Please copy all of the data that follows exactly, leaving any pictures out.

_Recorded information_:
◆ ◆ ◆
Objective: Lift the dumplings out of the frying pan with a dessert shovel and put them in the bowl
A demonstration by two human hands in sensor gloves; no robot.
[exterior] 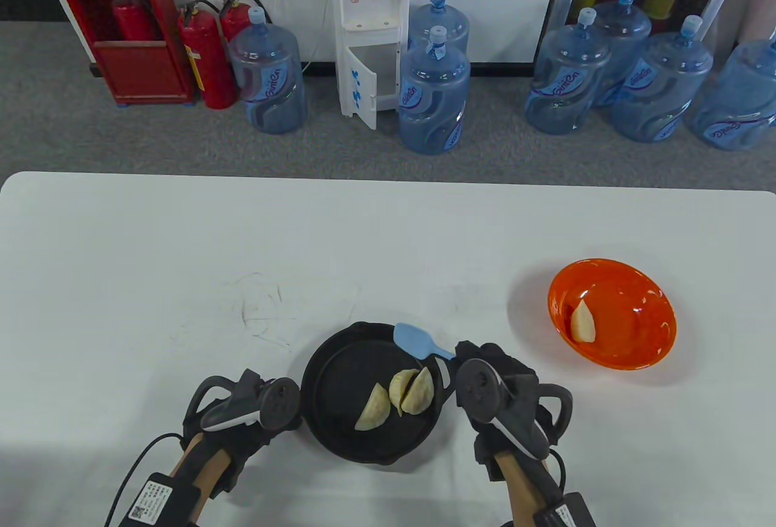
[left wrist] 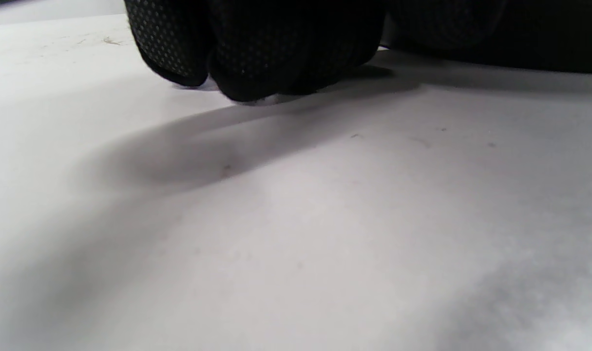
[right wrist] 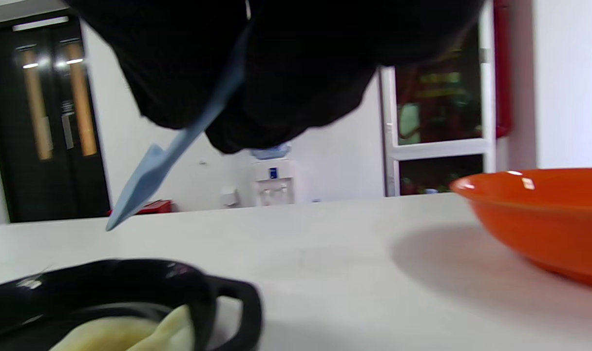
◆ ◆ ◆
_Expected output_:
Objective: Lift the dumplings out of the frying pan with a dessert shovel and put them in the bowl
A demonstration by two human hands in sensor gloves; no robot.
[exterior] 
[left wrist] 
[right wrist] 

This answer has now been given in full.